COLLECTED MATERIAL:
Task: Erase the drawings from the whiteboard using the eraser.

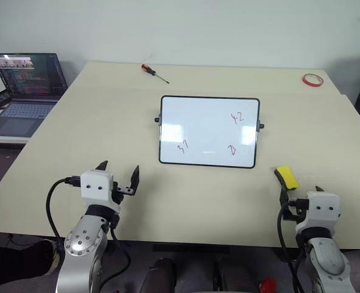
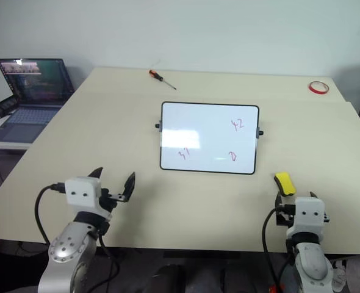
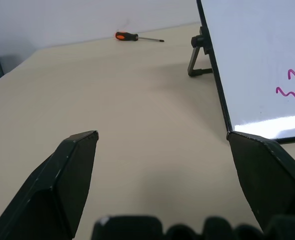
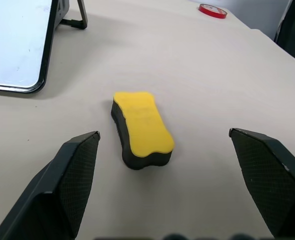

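Eraser (image 1: 286, 177) placement was seen, in the left eye view, on the table (image 1: 186, 201) just ahead of the right gripper (image 1: 299, 190), to the lower right of the whiteboard (image 1: 208, 131), on which the red drawings (image 1: 236, 118) were all unwiped. The left gripper (image 1: 119, 174) was seen well apart from the eraser, on the board's other side, so the right arm was judged the nearer.

From the right wrist view, the eraser (image 4: 141, 129) was found lying between the widely spread fingers (image 4: 62, 190), untouched, its long axis running roughly along the gripper's reach, slightly slanted.

From the left wrist view, the left fingers (image 3: 62, 185) were likewise spread wide, with nothing held, near the board's lower corner.
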Robot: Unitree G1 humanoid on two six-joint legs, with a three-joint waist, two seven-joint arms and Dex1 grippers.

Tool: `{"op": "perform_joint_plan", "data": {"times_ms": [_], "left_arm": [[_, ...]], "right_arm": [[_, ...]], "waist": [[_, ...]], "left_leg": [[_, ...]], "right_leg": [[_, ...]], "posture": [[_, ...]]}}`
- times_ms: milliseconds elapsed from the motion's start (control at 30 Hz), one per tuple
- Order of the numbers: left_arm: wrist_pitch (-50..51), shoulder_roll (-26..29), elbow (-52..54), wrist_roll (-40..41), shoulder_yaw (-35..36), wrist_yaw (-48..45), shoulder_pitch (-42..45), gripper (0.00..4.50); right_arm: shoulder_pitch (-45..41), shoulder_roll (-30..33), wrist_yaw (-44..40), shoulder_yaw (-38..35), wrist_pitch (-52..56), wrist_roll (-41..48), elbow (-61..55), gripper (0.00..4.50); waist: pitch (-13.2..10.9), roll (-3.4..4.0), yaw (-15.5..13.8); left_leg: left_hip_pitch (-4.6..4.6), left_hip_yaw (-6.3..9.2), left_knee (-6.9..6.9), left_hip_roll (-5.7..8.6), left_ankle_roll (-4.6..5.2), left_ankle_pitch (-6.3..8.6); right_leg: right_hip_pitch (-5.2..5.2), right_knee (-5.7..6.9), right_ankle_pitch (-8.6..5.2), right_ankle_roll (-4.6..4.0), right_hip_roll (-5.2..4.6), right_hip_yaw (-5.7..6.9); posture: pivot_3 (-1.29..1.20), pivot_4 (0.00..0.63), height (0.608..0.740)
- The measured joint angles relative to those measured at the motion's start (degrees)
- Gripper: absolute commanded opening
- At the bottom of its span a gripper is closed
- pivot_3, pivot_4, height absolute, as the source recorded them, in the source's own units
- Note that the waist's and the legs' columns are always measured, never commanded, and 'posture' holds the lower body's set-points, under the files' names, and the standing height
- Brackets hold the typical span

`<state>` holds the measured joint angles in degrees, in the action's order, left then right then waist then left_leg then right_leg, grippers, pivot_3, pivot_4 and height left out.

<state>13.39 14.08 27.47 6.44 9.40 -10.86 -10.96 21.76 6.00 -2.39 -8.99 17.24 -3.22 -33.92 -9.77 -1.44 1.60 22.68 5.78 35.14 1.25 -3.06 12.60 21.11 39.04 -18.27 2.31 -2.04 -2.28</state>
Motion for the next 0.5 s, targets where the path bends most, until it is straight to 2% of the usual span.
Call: {"op": "perform_joint_plan", "data": {"times_ms": [500], "left_arm": [[-0.2, -0.2, 1.9, 0.2, 0.6, -0.9, -2.5, 4.5]], "right_arm": [[-0.5, 1.4, -1.6, -0.9, 2.3, 0.3, -0.7, 4.46]], "waist": [[0.0, 0.0, 0.0]], "left_leg": [[0.0, -0.01, 0.0, 0.0, 0.0, 0.0]], "right_leg": [[0.0, -0.01, 0.0, 0.0, 0.0, -0.01]], "posture": [[0.0, 0.15, 0.74]]}}
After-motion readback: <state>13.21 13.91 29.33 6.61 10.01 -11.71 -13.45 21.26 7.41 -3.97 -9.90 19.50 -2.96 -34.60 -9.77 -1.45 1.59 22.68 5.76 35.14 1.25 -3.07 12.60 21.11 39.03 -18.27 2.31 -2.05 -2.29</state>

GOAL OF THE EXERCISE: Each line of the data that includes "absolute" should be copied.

RESULT FOR THIS EXERCISE:
- Gripper: absolute commanded opening
- pivot_3, pivot_4, height absolute, as the source recorded them, in the source's own units

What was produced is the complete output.